The only time Holmes ever really used scietific detection was in the first story, A STUDY IN SCARLET, when he a Watson are introduced just as Holmes has discovered a formula for detecting whether or not a bloodstain in human or animal. And that experiment never had anything to do with the main plot.

Rather than being a practical scientist, Holmes was the embodiment of the idea that any problem could be solved by pure reason, and is, on that account, the precursor of characters like Futrelle's S.F.X. Van Dusen, (aka "The Thinking Machine") or Christie's Hercule Poirot with his "little grey cells." Most of the cases involved Holmes with the priveleged class, and gave the impression of crime being an unnatural interruption of the natural order of things.
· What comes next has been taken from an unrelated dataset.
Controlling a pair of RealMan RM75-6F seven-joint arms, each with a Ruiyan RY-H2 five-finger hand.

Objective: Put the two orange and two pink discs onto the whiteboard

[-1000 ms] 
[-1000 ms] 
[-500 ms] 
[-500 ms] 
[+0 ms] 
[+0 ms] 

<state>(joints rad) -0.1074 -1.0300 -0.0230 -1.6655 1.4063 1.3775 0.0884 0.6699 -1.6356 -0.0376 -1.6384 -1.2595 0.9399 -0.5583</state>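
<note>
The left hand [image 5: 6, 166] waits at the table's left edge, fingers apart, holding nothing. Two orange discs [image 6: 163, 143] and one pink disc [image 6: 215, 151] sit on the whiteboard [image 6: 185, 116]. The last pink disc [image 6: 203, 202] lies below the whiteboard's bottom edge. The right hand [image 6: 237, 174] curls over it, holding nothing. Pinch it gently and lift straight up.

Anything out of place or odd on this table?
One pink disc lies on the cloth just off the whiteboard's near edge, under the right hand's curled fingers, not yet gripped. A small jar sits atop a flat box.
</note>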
Agatha Christie certainly seemed to think that she was following in the Holmes tradition. As if to point up her debt to Conan Doyle, she gave Poirot a less intelligent partner to narrate the stories (captain Hastings), and, in one entry in the series, even introduces Poirot's more brilliant, but sedentary, older brother.
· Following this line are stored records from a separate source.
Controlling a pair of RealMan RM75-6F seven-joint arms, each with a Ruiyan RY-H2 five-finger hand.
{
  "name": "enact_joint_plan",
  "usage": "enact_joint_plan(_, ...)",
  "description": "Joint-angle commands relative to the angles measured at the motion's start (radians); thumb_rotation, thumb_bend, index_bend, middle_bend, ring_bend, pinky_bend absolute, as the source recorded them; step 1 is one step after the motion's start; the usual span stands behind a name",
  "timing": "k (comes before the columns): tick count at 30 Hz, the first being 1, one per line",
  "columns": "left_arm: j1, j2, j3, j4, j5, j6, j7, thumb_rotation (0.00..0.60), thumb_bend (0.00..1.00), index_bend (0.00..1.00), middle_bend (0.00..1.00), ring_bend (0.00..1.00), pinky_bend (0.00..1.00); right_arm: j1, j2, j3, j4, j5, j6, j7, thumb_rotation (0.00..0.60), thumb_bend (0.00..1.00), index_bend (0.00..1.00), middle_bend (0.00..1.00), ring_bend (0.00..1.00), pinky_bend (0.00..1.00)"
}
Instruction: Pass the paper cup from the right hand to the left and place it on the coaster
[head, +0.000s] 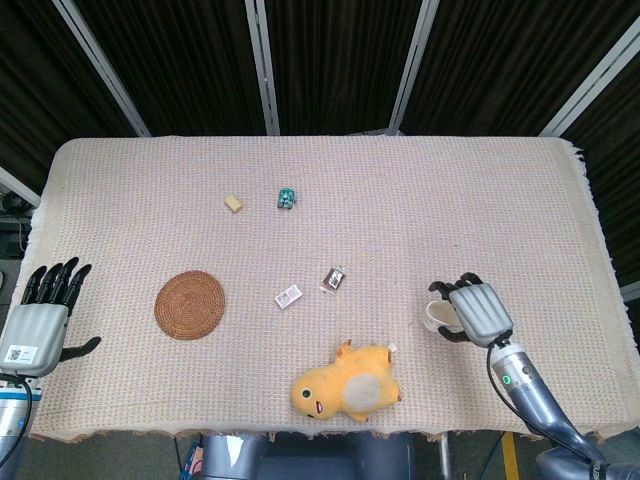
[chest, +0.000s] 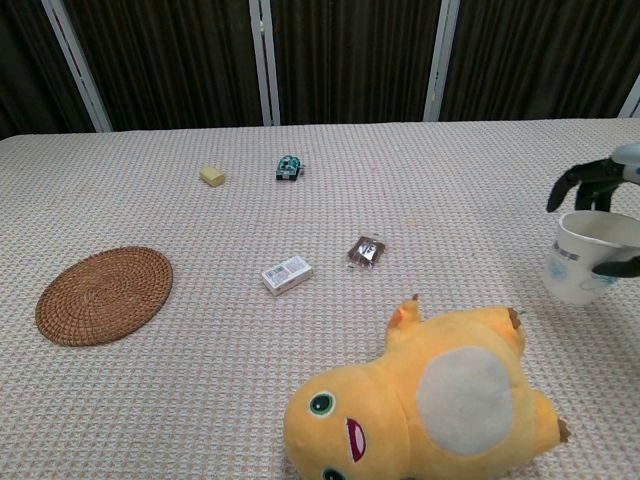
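Observation:
A white paper cup (head: 436, 316) (chest: 584, 257) hangs just above the table at the right, tilted slightly, with its mouth open. My right hand (head: 476, 310) (chest: 590, 178) grips it from the right side, fingers curled over the far rim and thumb on the near wall. The round woven coaster (head: 189, 305) (chest: 103, 294) lies flat at the left with nothing on it. Beyond the table's left edge, my left hand (head: 40, 320) hovers with its fingers spread and nothing in it; only the head view shows it.
A yellow plush duck (head: 347, 384) (chest: 430, 400) lies at the front edge between cup and coaster. A small white box (head: 288, 296), a brown packet (head: 335, 279), a yellow block (head: 233, 204) and a green toy (head: 286, 198) are scattered mid-table.

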Motion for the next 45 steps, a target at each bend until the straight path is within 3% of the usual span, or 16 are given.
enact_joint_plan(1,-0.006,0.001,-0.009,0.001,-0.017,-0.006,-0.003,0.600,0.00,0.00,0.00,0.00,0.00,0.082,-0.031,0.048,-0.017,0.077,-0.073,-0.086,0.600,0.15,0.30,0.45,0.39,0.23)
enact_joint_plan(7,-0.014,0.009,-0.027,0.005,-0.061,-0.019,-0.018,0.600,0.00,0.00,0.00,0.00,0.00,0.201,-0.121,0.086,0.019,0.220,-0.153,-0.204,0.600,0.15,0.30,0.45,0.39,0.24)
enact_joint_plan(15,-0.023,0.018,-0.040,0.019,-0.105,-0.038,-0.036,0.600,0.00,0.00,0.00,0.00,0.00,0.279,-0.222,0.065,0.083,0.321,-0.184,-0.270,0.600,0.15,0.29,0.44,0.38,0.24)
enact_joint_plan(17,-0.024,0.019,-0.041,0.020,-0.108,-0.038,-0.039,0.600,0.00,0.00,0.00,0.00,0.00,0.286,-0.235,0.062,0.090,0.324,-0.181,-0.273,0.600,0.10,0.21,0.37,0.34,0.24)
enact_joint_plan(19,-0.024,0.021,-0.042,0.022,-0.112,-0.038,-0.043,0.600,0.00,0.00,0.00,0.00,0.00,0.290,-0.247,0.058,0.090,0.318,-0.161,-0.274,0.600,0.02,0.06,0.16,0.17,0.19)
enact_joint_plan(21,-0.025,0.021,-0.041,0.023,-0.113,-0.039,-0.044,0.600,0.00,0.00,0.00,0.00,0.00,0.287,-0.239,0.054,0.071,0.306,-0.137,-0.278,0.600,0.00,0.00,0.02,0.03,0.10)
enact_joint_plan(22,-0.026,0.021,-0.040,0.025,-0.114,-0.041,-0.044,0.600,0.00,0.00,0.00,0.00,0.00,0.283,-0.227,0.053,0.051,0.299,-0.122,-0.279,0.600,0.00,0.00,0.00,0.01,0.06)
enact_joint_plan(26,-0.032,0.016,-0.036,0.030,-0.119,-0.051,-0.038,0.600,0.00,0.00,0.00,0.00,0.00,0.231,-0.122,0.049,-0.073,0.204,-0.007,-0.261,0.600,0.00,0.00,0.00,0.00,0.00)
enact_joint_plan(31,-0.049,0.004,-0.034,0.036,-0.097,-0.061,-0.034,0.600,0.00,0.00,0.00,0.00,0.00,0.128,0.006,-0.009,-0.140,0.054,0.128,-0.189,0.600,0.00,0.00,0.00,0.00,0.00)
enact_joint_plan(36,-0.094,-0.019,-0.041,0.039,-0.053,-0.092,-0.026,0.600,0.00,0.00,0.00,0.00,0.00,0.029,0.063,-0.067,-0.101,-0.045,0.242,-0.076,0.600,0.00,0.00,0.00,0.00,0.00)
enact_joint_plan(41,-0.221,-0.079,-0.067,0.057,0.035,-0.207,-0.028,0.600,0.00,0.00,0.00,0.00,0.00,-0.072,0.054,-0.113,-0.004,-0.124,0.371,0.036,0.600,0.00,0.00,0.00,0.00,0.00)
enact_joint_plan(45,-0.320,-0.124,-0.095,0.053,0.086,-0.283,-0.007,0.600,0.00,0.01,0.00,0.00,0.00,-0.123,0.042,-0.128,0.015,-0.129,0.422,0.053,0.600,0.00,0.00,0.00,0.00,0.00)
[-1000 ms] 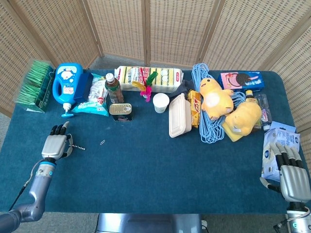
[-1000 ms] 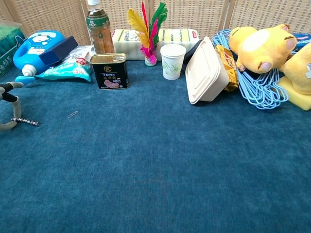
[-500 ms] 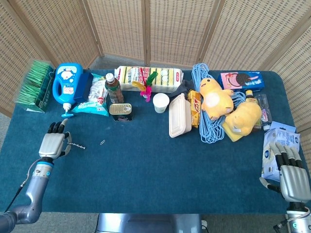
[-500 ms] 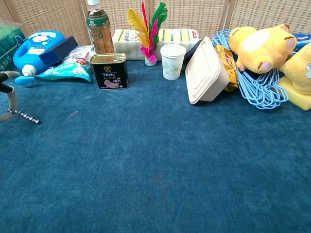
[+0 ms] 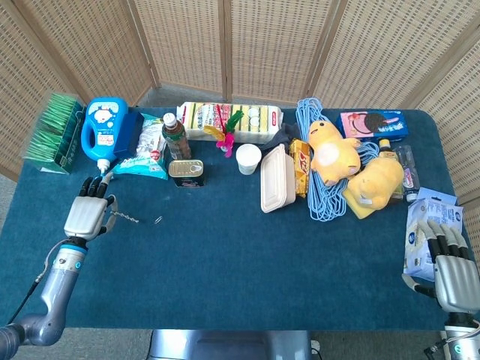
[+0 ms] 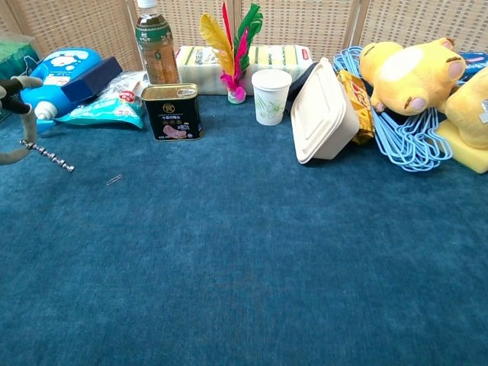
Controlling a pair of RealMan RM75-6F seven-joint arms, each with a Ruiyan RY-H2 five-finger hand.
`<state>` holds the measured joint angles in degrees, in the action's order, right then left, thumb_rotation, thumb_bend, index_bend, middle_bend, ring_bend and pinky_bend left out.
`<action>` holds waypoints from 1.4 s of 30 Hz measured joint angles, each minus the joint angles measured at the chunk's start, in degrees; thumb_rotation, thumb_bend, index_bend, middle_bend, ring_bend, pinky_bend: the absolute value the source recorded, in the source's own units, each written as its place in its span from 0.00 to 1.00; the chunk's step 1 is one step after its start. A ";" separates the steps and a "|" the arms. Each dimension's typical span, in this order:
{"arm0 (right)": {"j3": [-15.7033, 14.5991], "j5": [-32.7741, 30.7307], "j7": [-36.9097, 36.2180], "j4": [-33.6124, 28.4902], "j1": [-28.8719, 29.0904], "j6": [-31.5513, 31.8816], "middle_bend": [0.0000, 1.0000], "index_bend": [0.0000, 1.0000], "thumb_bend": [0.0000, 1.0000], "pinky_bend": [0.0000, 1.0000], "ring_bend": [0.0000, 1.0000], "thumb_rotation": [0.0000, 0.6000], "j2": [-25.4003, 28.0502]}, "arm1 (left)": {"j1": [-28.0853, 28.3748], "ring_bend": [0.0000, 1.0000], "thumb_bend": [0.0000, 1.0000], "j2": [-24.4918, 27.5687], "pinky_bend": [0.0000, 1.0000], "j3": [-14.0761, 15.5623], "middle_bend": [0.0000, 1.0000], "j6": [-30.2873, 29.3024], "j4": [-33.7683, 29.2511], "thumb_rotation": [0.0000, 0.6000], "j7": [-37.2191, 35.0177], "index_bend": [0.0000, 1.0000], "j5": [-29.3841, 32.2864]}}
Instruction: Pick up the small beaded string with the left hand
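The left hand (image 5: 88, 215) sits at the left edge of the table (image 5: 240, 277), back of the hand facing up, fingers pointing toward the blue jug (image 5: 103, 135). It pinches one end of the beaded string (image 5: 124, 217); the string extends rightward from the hand, straight and stiff-looking. In the chest view only the fingers (image 6: 15, 114) of that hand show at the left border, with the string (image 6: 47, 155) slanting down to the right from them; its free end appears to hang just above the cloth, though contact cannot be ruled out from these angles. A paperclip (image 5: 159, 220) lies on the cloth just right of the string's free end, apart from it. The right hand (image 5: 448, 264) rests at the right front corner of the table, fingers extended and slightly apart, holding nothing, its fingertips over or touching a white-and-blue packet (image 5: 427, 225). Behind the left hand stand the jug and a snack bag (image 5: 146, 154); further right are a bottle (image 5: 174, 135), a tin (image 5: 186, 172), a paper cup (image 5: 248, 158) and a closed food box (image 5: 276, 178).
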<state>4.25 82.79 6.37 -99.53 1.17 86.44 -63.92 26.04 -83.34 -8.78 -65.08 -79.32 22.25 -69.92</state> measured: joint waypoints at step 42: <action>0.15 -0.03 -1.05 -0.14 -0.09 0.18 0.00 0.00 0.00 0.00 0.00 1.00 0.54 | 6.88 0.00 0.71 -2.48 0.00 4.24 0.00 -8.05 -2.14 1.00 36.34 0.53 -9.99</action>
<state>4.40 82.76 5.33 -99.68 1.07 86.62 -63.37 32.92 -85.82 -4.54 -73.13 -81.46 58.58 -79.92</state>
For genuine descriptions of forensic investigation the go-to guy was R. Austin Freeman, whose medico-legal sleuth, Dr. John Thorndyke, was, in some ways, the precursor of today's Dr. Scarpetta and C.S.I. But even these had a "cozy," traditional feel in which there was a formality in the use of language, and a sense of an ordered world in which crime was an anomaly, as opposed to the hard-boiled world in which crime and injustice are rampant and order must be imposed.
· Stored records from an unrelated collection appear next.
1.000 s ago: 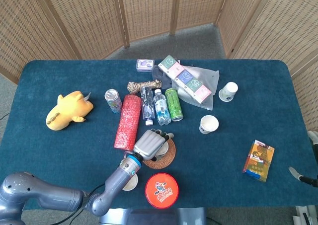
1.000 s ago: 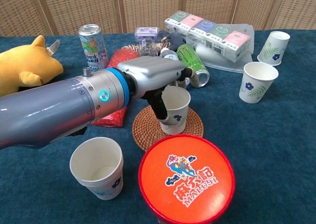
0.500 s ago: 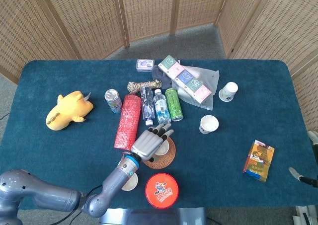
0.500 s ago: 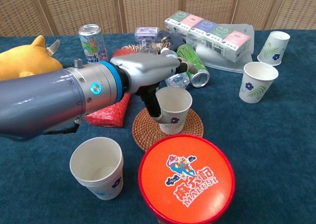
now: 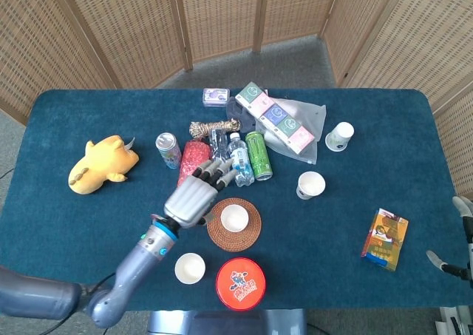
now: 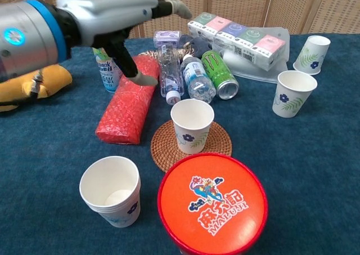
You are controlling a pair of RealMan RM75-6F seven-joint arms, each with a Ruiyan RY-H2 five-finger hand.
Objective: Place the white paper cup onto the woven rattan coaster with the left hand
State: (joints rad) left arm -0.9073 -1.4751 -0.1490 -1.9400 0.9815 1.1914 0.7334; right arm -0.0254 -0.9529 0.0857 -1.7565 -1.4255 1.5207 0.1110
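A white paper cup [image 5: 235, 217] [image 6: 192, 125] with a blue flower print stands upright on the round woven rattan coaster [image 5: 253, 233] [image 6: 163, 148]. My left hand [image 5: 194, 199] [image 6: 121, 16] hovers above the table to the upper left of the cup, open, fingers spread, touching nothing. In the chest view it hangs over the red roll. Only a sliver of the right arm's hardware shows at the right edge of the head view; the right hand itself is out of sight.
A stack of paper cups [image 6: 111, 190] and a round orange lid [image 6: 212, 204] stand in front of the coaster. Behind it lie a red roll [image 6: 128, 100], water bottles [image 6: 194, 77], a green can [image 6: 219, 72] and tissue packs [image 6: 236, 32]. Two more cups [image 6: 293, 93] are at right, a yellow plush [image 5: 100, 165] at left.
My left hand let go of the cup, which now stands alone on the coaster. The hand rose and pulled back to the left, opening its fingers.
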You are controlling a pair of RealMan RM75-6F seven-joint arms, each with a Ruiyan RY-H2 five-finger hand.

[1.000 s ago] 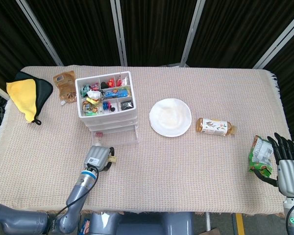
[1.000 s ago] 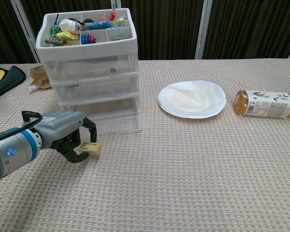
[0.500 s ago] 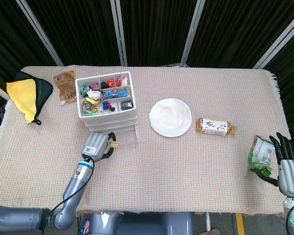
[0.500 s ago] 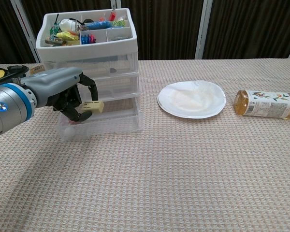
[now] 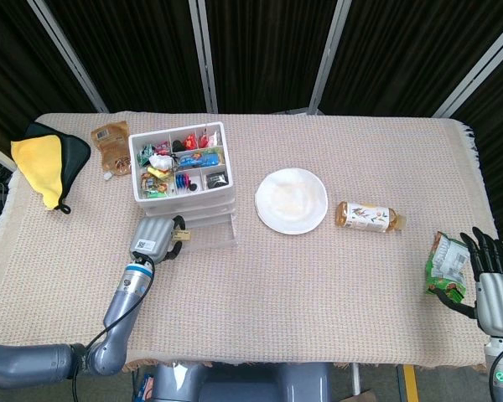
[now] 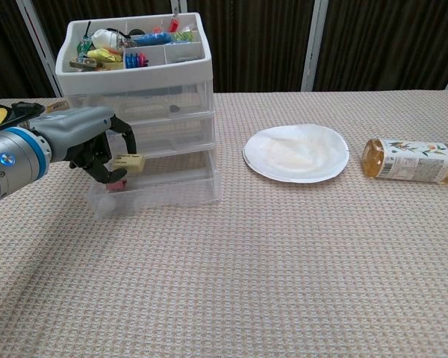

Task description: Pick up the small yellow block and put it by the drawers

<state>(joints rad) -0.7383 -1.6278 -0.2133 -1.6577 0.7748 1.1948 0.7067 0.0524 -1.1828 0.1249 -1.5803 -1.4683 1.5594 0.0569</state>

The "Big Three" of the Cozy, Christie, Sayers, and Marsh, perhaps EXAGGERATED the traditions of Holmes, but it seems quite clear to me that they, and the other "traditionalists" of the Golden Age were following that tradition.

> Now Lestrade, he was hardboiled, and damned bad at
> it.

Maybe, but he and Gregson were the best of a bad lot.

JIM DOHERTY

__________________________________________________ Do you Yahoo!? Yahoo! Tax Center - forms, calculators, tips, more http://taxes.yahoo.com/

--
# To unsubscribe from the regular list, say "unsubscribe rara-avis" to
# majordomo@icomm.ca.  This will not work for the digest version.
# The web pages for the list are at http://www.miskatonic.org/rara-avis/ .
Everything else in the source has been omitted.